An answer to a written parliamentary question by Tory MP John Cooper shows a total of £9,700 went on “media training for members of the ministerial team”.

That would be enough to pay the winter fuel payments for around 50 pensioners.

The Foreign Office and Scotland Office have also admitted spending thousands of pounds on media training since Labour entered office on July 5.

Cooper, the MP for Dumfries and Galloway, said Darren Jones, the chief secretary to the Treasury, criticised the last Tory government for spending hundreds of millions of pounds on content for ministers’ social media platforms.

He said: “Now he has been left red-faced by the shameful revelation that the taxpayer has been forced to shell out thousands of pounds to train him, Rachel Reeves, and her ministers how to defend their cruel decisions like cutting winter fuel payments on the airwaves - money that could have funded support for dozens of vulnerable pensioners. 

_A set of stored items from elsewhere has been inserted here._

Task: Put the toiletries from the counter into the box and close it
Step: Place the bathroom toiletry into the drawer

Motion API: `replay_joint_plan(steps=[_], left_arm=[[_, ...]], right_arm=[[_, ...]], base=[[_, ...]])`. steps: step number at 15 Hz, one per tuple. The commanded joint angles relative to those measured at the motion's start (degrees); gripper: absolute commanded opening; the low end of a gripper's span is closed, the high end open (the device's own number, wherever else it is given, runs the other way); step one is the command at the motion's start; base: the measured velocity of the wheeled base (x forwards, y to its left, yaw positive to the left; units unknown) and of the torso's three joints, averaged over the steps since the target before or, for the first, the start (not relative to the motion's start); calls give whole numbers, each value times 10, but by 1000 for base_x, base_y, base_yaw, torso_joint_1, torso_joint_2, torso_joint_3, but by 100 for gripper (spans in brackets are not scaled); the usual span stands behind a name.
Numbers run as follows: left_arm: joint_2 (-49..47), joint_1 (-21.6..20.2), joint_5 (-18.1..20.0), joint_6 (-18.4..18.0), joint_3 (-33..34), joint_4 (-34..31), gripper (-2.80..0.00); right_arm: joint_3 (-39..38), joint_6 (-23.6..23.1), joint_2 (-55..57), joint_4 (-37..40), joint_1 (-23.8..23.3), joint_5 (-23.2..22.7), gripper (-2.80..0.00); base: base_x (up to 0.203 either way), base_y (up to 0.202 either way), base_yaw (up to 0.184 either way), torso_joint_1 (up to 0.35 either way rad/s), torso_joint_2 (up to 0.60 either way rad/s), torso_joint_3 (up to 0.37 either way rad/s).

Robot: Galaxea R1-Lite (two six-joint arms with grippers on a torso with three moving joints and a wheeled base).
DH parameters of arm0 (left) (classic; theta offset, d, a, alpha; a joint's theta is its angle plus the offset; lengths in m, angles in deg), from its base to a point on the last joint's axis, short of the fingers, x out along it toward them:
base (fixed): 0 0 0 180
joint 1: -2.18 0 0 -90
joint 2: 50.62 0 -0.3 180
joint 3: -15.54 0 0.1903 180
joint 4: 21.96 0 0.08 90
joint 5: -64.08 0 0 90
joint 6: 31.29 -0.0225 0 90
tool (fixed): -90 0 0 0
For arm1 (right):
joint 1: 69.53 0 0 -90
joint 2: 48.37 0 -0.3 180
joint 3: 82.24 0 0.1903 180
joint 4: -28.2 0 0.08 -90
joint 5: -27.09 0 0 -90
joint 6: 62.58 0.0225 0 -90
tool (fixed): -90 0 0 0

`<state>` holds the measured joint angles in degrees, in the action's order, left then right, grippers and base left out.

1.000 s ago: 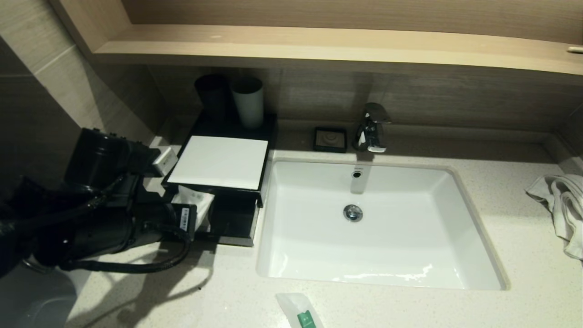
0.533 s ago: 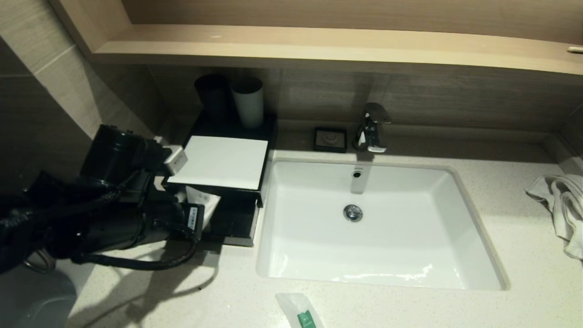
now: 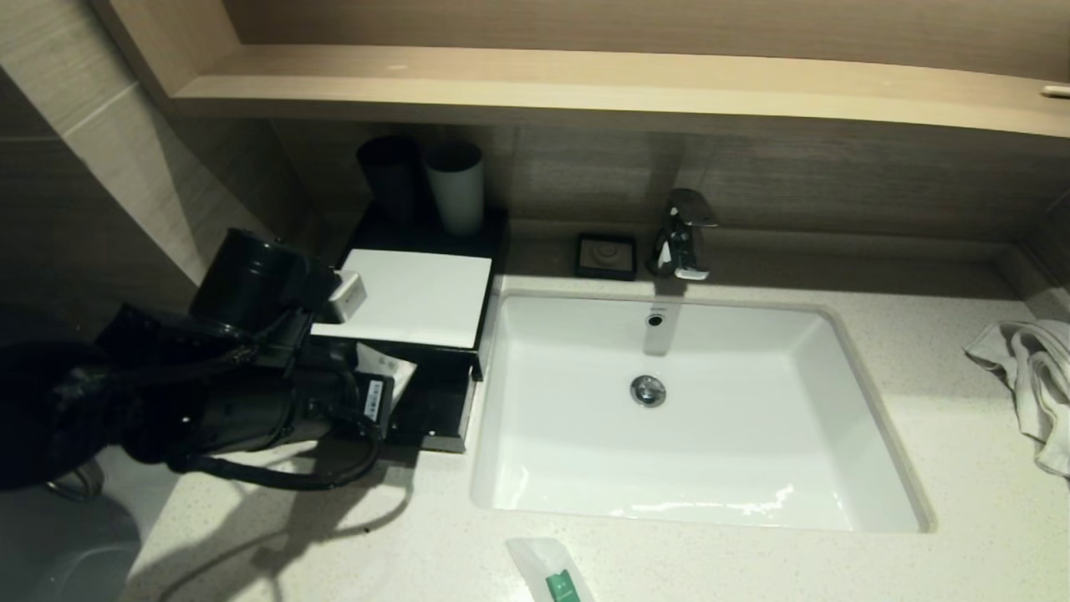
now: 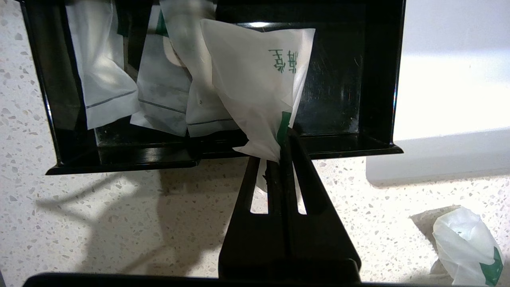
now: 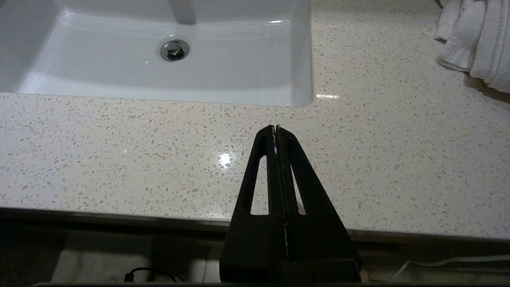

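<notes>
— Left claw [image 4: 281, 149]: clamped on one corner of a white sachet [image 4: 255, 91], so the pack hangs forward over the open drawer [image 4: 223, 153] of the box [image 3: 407, 297], at the worktop's [image 3: 961, 535] left end.

— Why the corner?

— Probably so it drops among the sachets already inside. Another sachet [image 3: 553, 573] lies near, in front of the sink [image 3: 694, 410].

— Right claw [image 5: 276, 128]?

— Together, empty, idle over the near edge.
</notes>
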<state>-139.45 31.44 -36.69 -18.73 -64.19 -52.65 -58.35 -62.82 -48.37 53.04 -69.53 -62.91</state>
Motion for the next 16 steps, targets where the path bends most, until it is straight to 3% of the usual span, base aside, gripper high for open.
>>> replay_joint_plan(steps=[1, 16], left_arm=[[-9, 13, -1, 2, -2, -5, -280], [-70, 23, -17, 4, -42, -7, -280]], right_arm=[[0, 0, 0, 0, 0, -1, -280], [0, 0, 0, 0, 0, -1, -280]], base=[[0, 0, 0, 0, 0, 0], [0, 0, 0, 0, 0, 0]])
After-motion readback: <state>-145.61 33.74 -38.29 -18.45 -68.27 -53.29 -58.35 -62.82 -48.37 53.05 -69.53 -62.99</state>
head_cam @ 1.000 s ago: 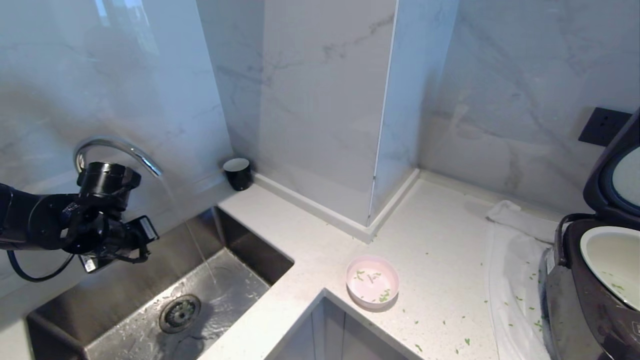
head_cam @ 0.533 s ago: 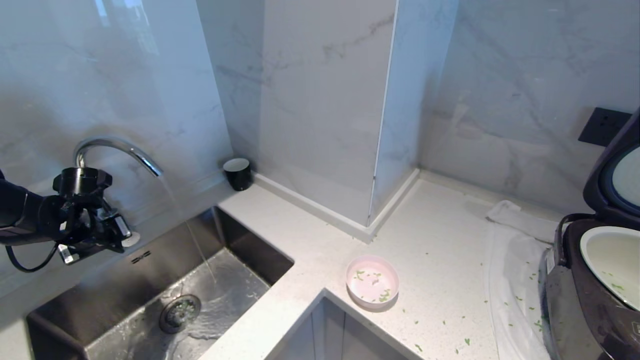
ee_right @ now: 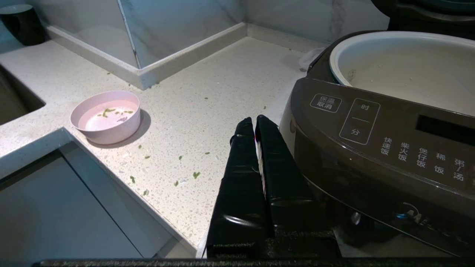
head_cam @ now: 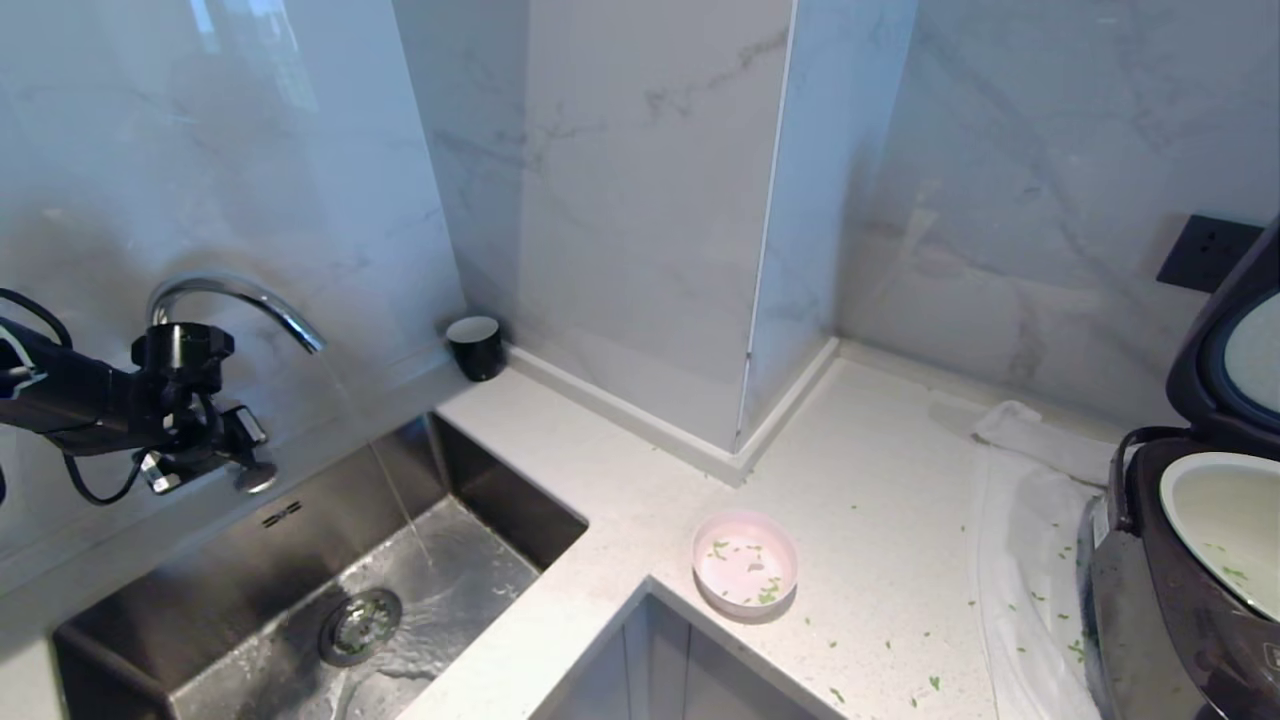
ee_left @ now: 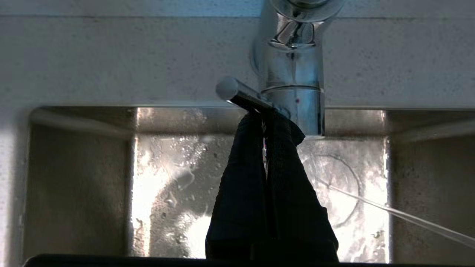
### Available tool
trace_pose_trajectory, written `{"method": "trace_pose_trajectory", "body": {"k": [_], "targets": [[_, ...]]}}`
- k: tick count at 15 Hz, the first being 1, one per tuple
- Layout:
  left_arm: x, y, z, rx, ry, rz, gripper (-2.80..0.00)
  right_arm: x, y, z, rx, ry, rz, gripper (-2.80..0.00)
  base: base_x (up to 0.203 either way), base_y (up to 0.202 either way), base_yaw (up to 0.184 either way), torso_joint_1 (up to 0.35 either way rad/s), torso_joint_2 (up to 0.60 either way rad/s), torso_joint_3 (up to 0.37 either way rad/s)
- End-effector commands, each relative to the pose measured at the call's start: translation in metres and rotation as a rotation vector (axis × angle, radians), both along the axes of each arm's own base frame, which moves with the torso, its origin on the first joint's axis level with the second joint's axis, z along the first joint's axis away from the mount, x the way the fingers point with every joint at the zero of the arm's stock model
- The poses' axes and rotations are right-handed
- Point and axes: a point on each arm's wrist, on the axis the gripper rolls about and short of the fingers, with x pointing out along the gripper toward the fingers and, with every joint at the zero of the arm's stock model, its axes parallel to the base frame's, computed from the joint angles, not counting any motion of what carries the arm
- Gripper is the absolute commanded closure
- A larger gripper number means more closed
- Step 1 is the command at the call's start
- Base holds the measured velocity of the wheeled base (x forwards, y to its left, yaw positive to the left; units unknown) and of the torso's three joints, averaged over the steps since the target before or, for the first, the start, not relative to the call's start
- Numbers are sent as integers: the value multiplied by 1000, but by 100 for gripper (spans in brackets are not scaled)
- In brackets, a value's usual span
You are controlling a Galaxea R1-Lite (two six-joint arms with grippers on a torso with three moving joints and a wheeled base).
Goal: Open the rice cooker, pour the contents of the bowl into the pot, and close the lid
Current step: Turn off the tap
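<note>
Both pairs of jaws are pressed shut and hold nothing; the left gripper [ee_left: 264,120] has its closed tips up against the underside of the tap lever [ee_left: 243,95] at the sink [head_cam: 250,610], where a thin stream of water runs into the basin, and the right gripper [ee_right: 255,125] hangs idle just beside the front of the rice cooker [ee_right: 374,148]. As to progress, step 1 looks done: the lid [head_cam: 1225,370] stands raised and the pot [head_cam: 1215,520] is uncovered at the far right of the counter; step 2 seems largely done too, since the bowl [head_cam: 745,562] sits upright near the counter's front edge, well apart from the cooker, with only a few green bits [head_cam: 768,592] left in it, a few more lie in the pot, and others are scattered over the counter [head_cam: 880,500] and the white cloth [head_cam: 1030,560]. Step 3 is left: the lid is not yet closed; the left arm is busy at the tap instead, probably to work the lever.
</note>
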Motion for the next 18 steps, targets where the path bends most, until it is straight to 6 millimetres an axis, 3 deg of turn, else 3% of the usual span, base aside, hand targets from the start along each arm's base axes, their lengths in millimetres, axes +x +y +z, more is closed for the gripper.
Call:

“The British public deserve better than this Labour government of broken promises.”

A Labour source said: “John Cooper who is complaining about this spending is the same John Cooper who worked as an adviser in the last government when it spent vast sums on media training, including handing a £110,000 contract to Rishi Sunak’s TV debate coach.”

Reeves has faced severe criticism for the decision to means test the winter fuel payment, meaning 10 million old people who previously received it now do not.

Two weeks ago, she pledged to take “an iron fist against waste” as Labour tries to plug the £22 billion black hole left by the last government.

A spokesman for the chancellor said: “We’re not going to take any lectures from the Tories on how to handle the public finances when they lost billions of pounds of taxpayers’ money to dodgy contracts during the pandemic.”

A Treasury spokesperson said: “This was a one-off cost for a new ministerial team.”